By MIKE MONSON    THE Champaign-Urbana NEWS-GAZETTE    October 10, 2005

   URBANA ? Champaign County voters have used the stylus and punch card for the last time.
   Champaign County is about to buy a $1.1 million optical-scan system that will let voters know when they have voted for too many candidates ? and also will allow for much quicker and highly accurate counting of ballots.
   Champaign County Clerk Mark Shelden predicts election nights in Champaign County could be over by 10 or 11 p.m. in the future and that "over votes," where a person votes for two candidates for a single office, will become a thing of the past.
   Additionally, Champaign County will buy voting machines for the disabled that will allow those voters to cast ballots by touch screen, and will contain an audio system and keypad to accommodate the blind. With this system, quadriplegics will blow into or suck into a tube (called "sip and puff") to indicate which candidate they favor.
   Shelden said he expects the new voting system will be ready for the March 21 primary election. He said he thinks the punch-card system served the county well for more than three decades, but he said it's clearly time for a change.
   "I didn't have a problem with the punch-card system," Shelden said. "Our voters are smart and make good use of that system. It was paid for.
   "But times change and this is, obviously, a better system."
   The Champaign County Board's Finance Committee voted Thursday to approve a $1,096,000 budget amendment to buy the equipment from Election Systems & Software of Omaha, Neb. The full county board will vote on the amendment Oct. 20.
   The county will be reimbursed for all but $220,000 of the price through grants from the Illinois State Board of Elections. The state has received federal funding for voting equipment replacement through the federal Help America Vote Act, Shelden said.
   With optical scan voting, voters will be given a paper ballot and fill in ovals with pen marks to indicate which candidates they favor. The ballot will be like a sheet of paper, according to Shelden.
   After the voter completes the ballot, an election judge will feed it into the optical scan machine, which will in turn feed the ballot into a ballot box. If a voter "over voted" the equipment will kick the ballot out and the voter will have the opportunity to cast a corrected ballot.
   That's not an insignificant feature, Shelden noted, as there were 399 such votes for president in 2004.

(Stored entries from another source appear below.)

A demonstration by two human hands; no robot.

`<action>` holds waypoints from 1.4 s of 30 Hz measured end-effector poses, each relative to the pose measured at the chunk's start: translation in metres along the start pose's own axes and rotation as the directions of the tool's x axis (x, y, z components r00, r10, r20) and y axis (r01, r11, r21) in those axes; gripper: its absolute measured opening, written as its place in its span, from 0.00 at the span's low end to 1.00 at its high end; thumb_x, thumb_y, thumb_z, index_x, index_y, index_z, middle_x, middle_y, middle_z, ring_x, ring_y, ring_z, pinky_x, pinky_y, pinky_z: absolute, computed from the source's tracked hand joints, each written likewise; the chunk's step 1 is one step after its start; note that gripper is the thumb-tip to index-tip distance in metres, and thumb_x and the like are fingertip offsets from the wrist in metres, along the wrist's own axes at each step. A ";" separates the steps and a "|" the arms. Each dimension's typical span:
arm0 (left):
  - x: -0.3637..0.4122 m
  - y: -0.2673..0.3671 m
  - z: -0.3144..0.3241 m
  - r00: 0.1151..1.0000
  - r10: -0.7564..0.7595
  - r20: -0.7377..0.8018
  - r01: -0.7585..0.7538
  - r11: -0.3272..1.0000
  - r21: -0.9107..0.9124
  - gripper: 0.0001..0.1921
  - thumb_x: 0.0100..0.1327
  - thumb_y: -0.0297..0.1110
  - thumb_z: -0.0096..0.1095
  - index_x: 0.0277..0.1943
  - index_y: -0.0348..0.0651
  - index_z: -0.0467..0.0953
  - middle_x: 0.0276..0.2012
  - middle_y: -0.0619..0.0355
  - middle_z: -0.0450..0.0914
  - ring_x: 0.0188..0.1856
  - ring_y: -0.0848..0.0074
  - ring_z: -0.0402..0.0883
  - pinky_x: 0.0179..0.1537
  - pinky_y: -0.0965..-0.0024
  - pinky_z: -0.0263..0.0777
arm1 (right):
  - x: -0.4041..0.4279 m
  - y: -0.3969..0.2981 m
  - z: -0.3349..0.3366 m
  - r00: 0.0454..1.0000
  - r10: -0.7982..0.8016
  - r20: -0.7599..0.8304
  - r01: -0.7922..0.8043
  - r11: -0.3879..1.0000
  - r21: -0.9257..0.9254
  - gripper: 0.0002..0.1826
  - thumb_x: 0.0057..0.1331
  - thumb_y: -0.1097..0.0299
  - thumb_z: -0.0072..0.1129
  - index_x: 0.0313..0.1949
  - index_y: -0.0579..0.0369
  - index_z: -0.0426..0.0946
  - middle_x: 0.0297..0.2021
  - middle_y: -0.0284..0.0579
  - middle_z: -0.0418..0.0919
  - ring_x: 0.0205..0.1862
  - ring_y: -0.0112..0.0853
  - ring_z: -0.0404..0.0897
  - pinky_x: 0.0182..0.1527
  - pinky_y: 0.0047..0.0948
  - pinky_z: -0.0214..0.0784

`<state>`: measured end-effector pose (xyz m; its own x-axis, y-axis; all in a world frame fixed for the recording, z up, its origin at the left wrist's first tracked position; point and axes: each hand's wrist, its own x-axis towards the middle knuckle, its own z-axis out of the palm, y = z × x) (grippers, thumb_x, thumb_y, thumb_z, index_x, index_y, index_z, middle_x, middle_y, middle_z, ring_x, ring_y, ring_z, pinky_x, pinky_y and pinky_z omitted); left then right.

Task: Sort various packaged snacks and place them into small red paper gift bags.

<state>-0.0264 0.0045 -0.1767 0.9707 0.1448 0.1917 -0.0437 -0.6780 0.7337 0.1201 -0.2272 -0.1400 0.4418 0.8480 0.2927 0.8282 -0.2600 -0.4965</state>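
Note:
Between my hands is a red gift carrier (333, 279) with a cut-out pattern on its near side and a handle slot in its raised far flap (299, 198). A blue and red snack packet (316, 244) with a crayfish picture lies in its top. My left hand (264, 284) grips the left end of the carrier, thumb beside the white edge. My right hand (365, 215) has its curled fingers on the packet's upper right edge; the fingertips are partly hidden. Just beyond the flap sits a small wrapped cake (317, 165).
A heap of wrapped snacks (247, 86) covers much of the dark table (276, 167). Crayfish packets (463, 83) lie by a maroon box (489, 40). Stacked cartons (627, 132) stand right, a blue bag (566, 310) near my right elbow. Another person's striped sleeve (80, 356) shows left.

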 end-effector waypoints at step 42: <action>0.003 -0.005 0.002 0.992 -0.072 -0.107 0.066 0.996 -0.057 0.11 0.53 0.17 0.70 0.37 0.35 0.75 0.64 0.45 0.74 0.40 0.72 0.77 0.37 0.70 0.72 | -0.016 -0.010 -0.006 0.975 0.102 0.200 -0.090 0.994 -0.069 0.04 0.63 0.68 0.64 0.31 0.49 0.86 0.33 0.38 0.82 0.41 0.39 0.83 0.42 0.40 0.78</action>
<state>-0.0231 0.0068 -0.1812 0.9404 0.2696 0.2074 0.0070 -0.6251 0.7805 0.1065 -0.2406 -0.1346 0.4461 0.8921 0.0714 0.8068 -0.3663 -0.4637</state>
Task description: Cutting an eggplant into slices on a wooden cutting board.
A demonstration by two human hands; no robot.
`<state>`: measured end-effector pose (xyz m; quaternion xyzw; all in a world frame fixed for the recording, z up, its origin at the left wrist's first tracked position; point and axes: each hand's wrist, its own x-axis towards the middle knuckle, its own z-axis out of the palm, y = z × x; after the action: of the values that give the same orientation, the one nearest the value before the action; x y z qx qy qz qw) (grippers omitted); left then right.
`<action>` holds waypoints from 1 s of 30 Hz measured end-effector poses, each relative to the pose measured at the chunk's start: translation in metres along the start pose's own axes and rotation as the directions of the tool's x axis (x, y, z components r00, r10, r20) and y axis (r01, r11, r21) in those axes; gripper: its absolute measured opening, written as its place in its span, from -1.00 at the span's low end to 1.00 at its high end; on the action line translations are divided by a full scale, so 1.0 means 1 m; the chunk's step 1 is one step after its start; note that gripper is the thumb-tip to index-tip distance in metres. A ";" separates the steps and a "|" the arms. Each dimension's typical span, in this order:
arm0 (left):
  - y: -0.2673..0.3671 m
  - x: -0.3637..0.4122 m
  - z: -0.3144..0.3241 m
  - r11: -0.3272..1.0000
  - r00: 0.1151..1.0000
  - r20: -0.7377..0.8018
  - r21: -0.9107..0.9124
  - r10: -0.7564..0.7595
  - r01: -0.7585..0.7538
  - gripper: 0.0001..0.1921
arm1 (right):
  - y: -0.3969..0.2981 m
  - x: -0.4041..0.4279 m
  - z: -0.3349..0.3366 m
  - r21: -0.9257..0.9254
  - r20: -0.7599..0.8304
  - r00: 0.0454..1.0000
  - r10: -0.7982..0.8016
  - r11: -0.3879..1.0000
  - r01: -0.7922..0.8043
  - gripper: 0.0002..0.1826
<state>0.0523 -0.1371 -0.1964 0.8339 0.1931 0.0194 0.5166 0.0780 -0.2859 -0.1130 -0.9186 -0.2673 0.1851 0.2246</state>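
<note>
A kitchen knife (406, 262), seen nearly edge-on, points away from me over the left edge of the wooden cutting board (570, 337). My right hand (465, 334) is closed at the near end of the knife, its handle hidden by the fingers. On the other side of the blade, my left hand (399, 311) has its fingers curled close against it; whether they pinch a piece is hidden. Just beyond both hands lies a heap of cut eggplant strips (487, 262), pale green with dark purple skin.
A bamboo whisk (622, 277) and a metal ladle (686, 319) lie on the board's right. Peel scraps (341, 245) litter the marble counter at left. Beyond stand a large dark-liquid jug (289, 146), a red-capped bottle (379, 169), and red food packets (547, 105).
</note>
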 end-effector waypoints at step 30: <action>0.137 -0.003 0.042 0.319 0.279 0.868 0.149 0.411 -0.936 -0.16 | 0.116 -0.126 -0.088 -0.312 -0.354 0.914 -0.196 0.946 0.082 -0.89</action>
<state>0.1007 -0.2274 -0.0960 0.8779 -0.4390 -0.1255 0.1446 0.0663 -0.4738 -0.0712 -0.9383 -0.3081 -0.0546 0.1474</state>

   After the election is over, election judges will bring in a memory card and the paper ballots to the county clerk's office.
   Once the memory cards are all in from the county's 97 polling places are in, the election results will be in.
   Guy Hampel of Champaign served on an Election Equipment Advisory Committee that advised Shelden about what type of equipment to purchase and what particular proposal to accept.
   Hampel said he supported optical scan over the main rival system, computer touch screen, because optical scan creates a paper trail. That's important in case there are equipment malfunctions.
   Hampel said he and the 20-member committee went to different Indiana counties that use both types of voting equipment.
   "The biggest issue was the paper trail," he said. "Computer touch screen was also very costly."
   "I think they (voters) will be pleased, especially if they go into it with a little bit of an open mind," Hampel said. "It's very easy to use."
   To help reduce costs, Shelden said his office is reducing the number of polling places in the county from 113 to 97.
   He said his office is buying 102 optical scanners so there are five backups.
   Vermilion County Clerk Lynn Foster said Vermilion County and the Danville Election Commission have both had optical scan voting equipment since last year and are pleased with the results.
   "We've had it for three elections," Foster said. "We think it's great. Compared to punch cards, it's wonderful. It's a low-tech, high-tech system. If all else fails, you've still got a paper trail to count. And it's very easy to teach people to use it."